Records from a data source
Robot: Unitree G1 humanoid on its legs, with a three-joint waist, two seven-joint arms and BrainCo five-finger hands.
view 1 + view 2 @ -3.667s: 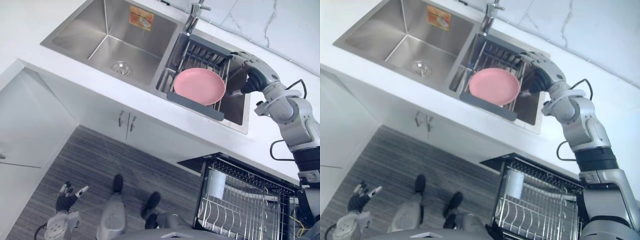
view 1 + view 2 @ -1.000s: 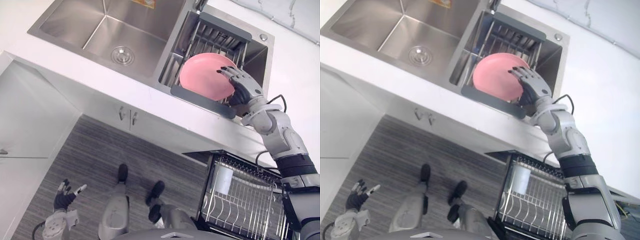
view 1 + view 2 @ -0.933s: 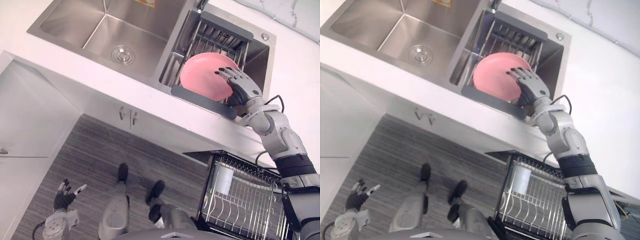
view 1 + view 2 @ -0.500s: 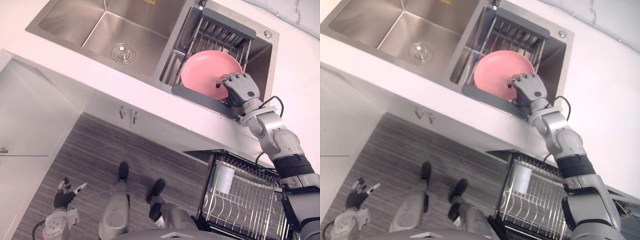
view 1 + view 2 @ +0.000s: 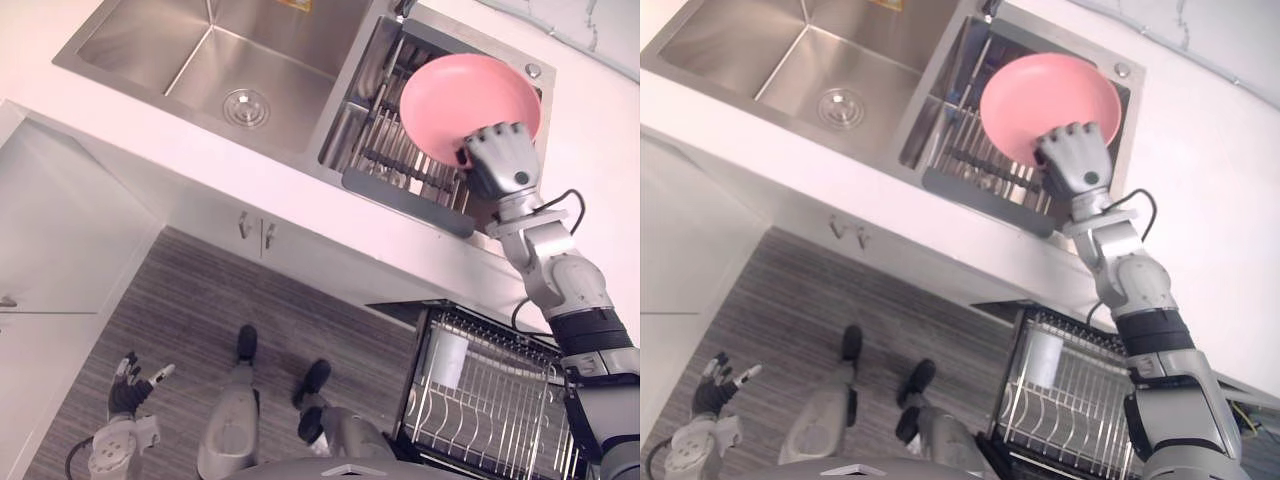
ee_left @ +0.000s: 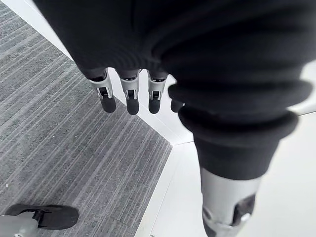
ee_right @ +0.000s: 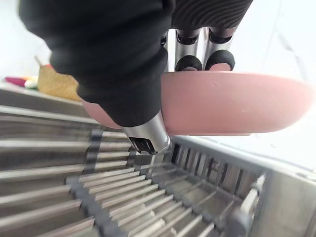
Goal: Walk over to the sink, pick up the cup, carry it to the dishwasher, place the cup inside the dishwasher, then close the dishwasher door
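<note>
Well, pink plate (image 5: 460, 95) abv sink rack (image 5: 400, 200)

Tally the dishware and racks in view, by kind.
Pink plate: 1, gripped by the right hand above the sink rack
White cup: 1, standing in the dishwasher rack
Wire racks: 2, the sink rack and the dishwasher rack
Total: 4

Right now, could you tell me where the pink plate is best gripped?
Probably at its rim, coming from the edge nearest the robot, as the right hand holds the pink plate. It is wide and shallow, so only the thin rim suits a pinch; it hangs clear of the rack.
</note>
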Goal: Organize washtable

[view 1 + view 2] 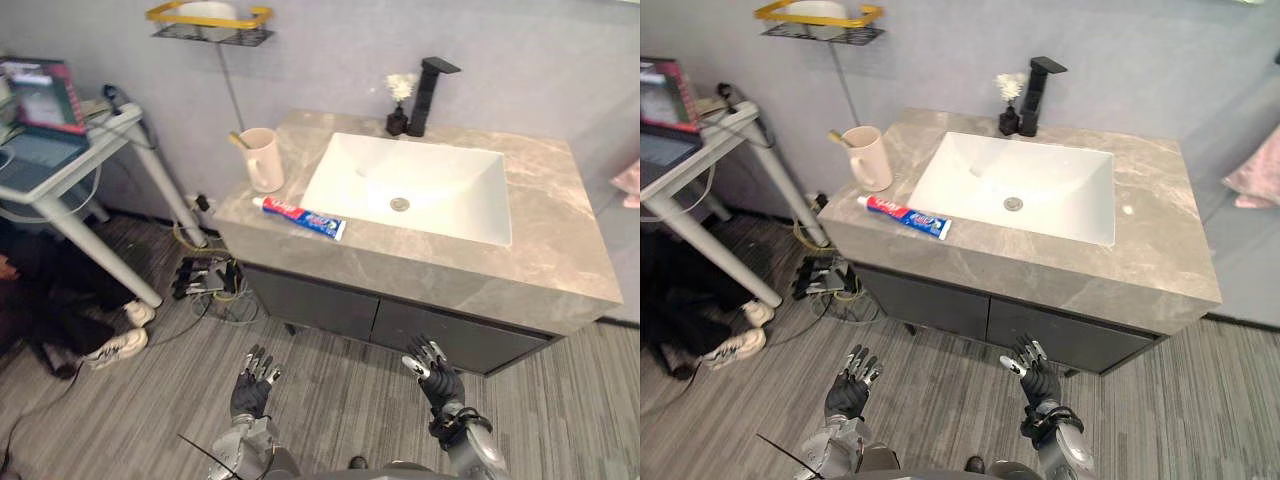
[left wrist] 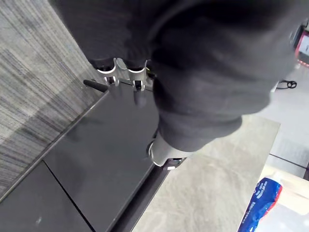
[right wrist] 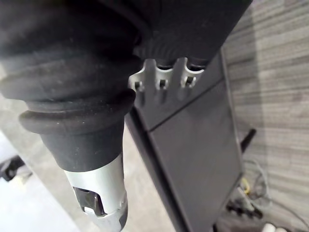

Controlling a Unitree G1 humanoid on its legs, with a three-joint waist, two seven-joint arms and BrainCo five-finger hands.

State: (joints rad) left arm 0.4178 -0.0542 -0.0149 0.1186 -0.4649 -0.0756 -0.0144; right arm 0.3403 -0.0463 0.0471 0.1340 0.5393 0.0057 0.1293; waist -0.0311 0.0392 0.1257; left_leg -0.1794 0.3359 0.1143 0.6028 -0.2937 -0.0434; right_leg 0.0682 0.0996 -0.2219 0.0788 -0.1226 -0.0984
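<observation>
With the left robot hand [image 1: 252, 385] and right robot hand [image 1: 432, 372] both spread open and empty below the worktop [image 1: 560, 250], the toothpaste tube [image 1: 300, 216] lies near its front edge by the cup [image 1: 264, 159], where a clumsy reach might knock it off.

The washtable's top [image 1: 560, 230] is grey-beige stone with pale marbled veins, the basin [image 1: 450, 190] plain white and the cabinet fronts [image 1: 320, 305] dark charcoal. Top centre of the frame, the tap [image 1: 428, 95] is matt black and the dark vase [image 1: 397, 122] carries white flowers [image 1: 401, 87]; left of centre are a cream-pink cup [image 1: 264, 160] and a red, white and blue toothpaste tube [image 1: 300, 216]. The floor [image 1: 330, 400] is grey with fine wood-grain stripes, the wire shelf [image 1: 210, 22] at upper left black with a yellow rim, and the left hand [image 1: 252, 385] and right hand [image 1: 437, 378] along the bottom black-covered with silver, dark-tipped fingers.
</observation>
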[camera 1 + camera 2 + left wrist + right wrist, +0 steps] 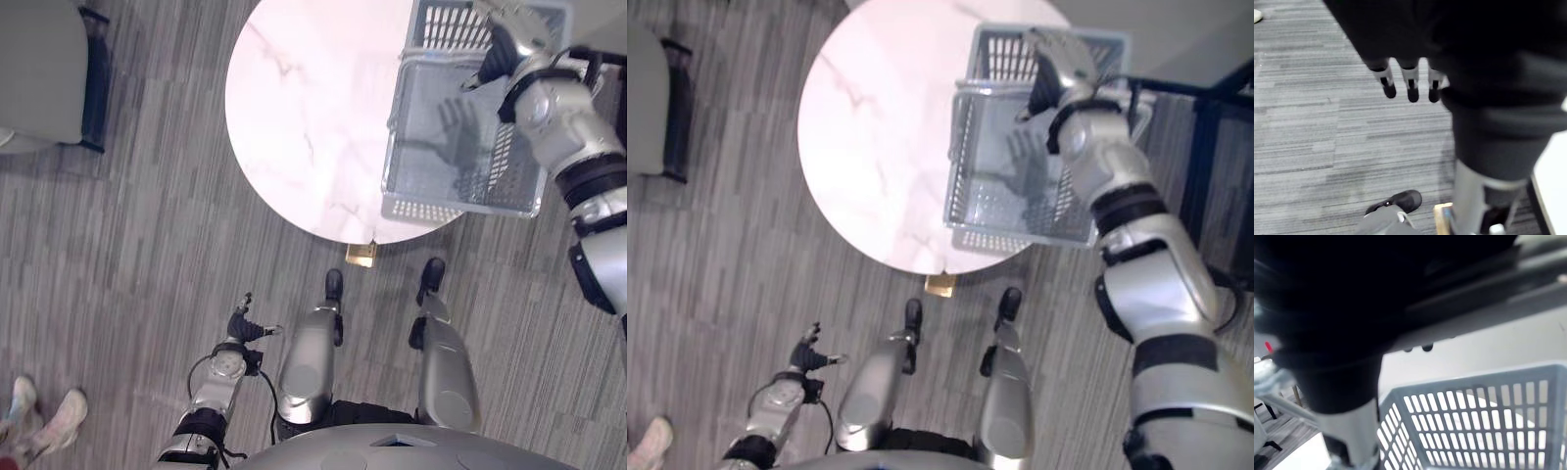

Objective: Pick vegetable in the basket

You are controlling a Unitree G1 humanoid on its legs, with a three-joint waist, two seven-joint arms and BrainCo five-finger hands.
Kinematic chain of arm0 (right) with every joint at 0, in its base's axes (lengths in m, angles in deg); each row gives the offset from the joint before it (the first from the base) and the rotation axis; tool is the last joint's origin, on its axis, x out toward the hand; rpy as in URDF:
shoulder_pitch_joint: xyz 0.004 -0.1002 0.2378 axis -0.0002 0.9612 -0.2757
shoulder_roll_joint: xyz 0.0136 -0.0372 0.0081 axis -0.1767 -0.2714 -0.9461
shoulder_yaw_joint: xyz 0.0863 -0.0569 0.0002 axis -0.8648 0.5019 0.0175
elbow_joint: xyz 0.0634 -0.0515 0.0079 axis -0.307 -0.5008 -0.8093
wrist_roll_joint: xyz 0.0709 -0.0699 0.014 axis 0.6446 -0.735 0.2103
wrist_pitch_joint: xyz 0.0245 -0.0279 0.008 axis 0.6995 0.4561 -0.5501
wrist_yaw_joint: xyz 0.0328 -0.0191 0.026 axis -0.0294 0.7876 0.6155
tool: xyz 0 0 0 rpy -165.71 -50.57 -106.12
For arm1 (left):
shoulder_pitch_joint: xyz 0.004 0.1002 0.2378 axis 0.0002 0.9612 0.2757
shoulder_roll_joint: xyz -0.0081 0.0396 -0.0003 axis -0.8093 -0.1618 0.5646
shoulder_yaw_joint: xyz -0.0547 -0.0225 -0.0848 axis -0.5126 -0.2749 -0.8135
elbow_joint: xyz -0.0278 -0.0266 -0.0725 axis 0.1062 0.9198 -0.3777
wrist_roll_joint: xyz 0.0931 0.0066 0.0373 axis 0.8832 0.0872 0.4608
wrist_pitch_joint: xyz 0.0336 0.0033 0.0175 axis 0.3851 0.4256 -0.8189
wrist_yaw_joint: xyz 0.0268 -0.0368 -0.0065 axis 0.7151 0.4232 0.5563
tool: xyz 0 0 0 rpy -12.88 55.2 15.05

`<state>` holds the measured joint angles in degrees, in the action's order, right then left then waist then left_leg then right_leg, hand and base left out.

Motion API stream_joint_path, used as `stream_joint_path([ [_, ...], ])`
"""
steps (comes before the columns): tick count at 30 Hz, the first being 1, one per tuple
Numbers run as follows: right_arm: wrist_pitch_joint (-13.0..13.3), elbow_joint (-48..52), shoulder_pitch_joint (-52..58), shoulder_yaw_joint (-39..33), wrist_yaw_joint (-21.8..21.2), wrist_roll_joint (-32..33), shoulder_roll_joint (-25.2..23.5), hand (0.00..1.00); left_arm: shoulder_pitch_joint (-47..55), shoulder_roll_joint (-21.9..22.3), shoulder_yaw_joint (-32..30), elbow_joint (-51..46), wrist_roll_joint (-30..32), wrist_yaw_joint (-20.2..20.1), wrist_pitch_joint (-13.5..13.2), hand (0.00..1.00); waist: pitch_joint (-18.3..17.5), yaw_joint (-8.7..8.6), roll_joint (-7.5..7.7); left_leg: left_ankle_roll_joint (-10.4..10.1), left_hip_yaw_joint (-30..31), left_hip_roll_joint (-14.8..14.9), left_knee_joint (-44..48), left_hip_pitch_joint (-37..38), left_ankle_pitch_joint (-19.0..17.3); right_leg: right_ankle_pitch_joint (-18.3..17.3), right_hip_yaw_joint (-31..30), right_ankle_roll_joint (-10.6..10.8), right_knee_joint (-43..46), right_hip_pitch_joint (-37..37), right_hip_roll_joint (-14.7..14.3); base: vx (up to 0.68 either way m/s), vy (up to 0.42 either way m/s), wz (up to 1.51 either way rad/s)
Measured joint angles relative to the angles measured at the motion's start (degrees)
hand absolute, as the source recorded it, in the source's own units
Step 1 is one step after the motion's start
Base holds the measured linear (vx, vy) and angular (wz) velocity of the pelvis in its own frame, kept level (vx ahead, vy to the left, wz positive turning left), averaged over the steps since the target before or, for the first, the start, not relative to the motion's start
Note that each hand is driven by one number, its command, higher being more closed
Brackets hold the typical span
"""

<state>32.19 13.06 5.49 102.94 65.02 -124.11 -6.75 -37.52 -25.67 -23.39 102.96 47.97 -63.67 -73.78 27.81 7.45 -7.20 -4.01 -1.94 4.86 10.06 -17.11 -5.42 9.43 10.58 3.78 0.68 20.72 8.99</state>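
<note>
A grey-blue plastic slatted basket [421, 209] stands on the right side of a round white marble table [304, 117], overhanging its edge. The basket's floor is bare, with the spread shadow of a hand on it. My right hand [1065, 61] hovers open above the basket's far wall, fingers pointing away from me; the basket's slatted wall [1464, 421] is close below it in the right wrist view. My left hand [245, 328] hangs low beside my body over the carpet, its fingers [1411, 83] straight and holding nothing.
A grey armchair [39, 69] stands at the far left. A person's light shoes [39, 416] are on the carpet at the lower left. A small tan block [361, 255] lies under the table's near edge. A dark blue frame [1205, 147] stands right of the basket.
</note>
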Motion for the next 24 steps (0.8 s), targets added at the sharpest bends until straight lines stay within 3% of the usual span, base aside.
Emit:
stream_joint_path([
  [7,0.0,-3.4,0.2,-2.0,0.0,-0.9,2.0,1.0,-2.2,1.7,3.7,-0.4,-0.3,0.1,-1.7,0.0,0.3,-0.11,-0.86,0.1,2.9,-0.6,0.4,-0.8,1.2,-0.2,2.4,-0.3,1.4,-0.4,0.8,-0.05,-0.004,0.22],
  [9,-0.1,-3.5,5.3,-6.3,-0.2,-0.8,4.0,1.0,-2.1,2.9,3.8,-0.4,-0.2,0.0,-1.6,0.0,0.6,-0.25,-1.72,0.2,4.1,-1.0,1.0,0.8,1.2,-0.9,3.1,-0.1,2.1,-3.0,1.3,-0.02,0.036,0.29],
  [13,-0.6,1.2,18.4,-17.1,-0.2,0.9,4.1,1.0,-1.6,2.7,3.9,-0.4,0.3,-0.5,-0.6,0.0,0.2,-0.94,-0.91,0.4,4.1,-1.1,1.0,5.0,0.4,-2.1,2.8,0.6,2.2,-7.5,1.5,0.0,0.043,0.06],
  [16,-1.1,8.9,31.4,-22.7,-0.6,4.3,1.0,1.0,-1.6,1.8,4.5,-0.1,2.8,-1.6,0.0,0.0,-2.0,-2.74,2.99,0.3,0.9,-0.5,0.7,7.0,-0.4,-2.5,-0.4,0.9,2.3,-7.4,0.8,0.03,0.026,-0.53],
  [18,-1.3,13.0,38.9,-24.9,-1.3,6.2,-3.2,1.0,-1.0,0.7,5.2,-0.2,4.3,-2.8,0.7,0.0,-3.7,-3.98,6.15,0.1,-3.8,0.3,1.6,8.9,-1.7,-3.7,-0.4,-1.6,1.8,-7.2,0.7,0.05,0.029,-1.19],
  [19,-1.4,15.6,45.8,-27.2,-1.8,7.9,-6.8,1.0,-0.9,0.3,5.1,-0.3,5.1,-3.2,0.8,0.0,-4.8,-4.63,7.24,0.3,-10.0,2.5,0.8,11.6,-1.9,-8.2,10.4,-7.9,4.4,-7.6,2.7,0.08,0.044,-1.75],
  [20,-1.5,15.9,50.7,-29.0,-2.3,8.9,-9.6,1.0,-0.7,0.1,4.7,-0.4,5.2,-3.6,0.7,0.0,-5.6,-4.69,7.63,0.5,-13.6,4.6,-0.3,14.0,-2.2,-10.4,19.8,-9.4,9.8,-7.2,5.1,0.12,0.045,-1.57],
  [21,-1.6,15.9,52.0,-29.5,-2.4,9.3,-10.6,1.0,-0.8,0.0,4.5,-0.4,5.2,-3.6,0.7,0.0,-5.8,-4.72,7.92,0.4,-14.8,5.0,-0.5,14.6,-2.3,-10.6,22.1,-9.8,11.7,-7.2,6.0,0.19,0.013,-1.89],
  [22,-1.6,15.9,59.5,-32.0,-2.6,13.4,-16.1,1.0,-0.4,-1.6,2.7,-0.5,5.3,-3.6,0.9,0.0,-7.6,-5.53,10.81,-0.6,-20.9,5.7,0.7,17.6,-4.5,-11.4,32.0,-12.1,19.5,-7.5,9.8,0.2,-0.01,-2.23],
  [24,-1.7,15.9,63.1,-33.8,-2.8,17.8,-19.8,1.0,0.5,-2.0,-0.8,-0.5,4.9,-3.7,1.5,0.0,-8.1,-5.53,11.25,-1.3,-28.9,7.5,4.7,20.7,-7.4,-11.5,32.9,-12.1,20.0,-7.0,7.6,0.16,-0.071,-2.7],
])
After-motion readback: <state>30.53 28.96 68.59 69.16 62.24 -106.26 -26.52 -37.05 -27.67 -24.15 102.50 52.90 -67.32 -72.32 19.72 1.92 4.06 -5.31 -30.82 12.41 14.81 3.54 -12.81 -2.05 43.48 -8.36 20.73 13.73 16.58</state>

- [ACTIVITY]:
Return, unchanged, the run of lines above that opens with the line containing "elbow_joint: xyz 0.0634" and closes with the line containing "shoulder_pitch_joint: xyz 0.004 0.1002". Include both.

- [ANSWER TO THE PROBLEM]:
elbow_joint: xyz 0.0634 -0.0515 0.0079 axis -0.307 -0.5008 -0.8093
wrist_roll_joint: xyz 0.0709 -0.0699 0.014 axis 0.6446 -0.735 0.2103
wrist_pitch_joint: xyz 0.0245 -0.0279 0.008 axis 0.6995 0.4561 -0.5501
wrist_yaw_joint: xyz 0.0328 -0.0191 0.026 axis -0.0294 0.7876 0.6155
tool: xyz 0 0 0 rpy -165.71 -50.57 -106.12
For arm1 (left):
shoulder_pitch_joint: xyz 0.004 0.1002 0.2378 axis 0.0002 0.9612 0.2757

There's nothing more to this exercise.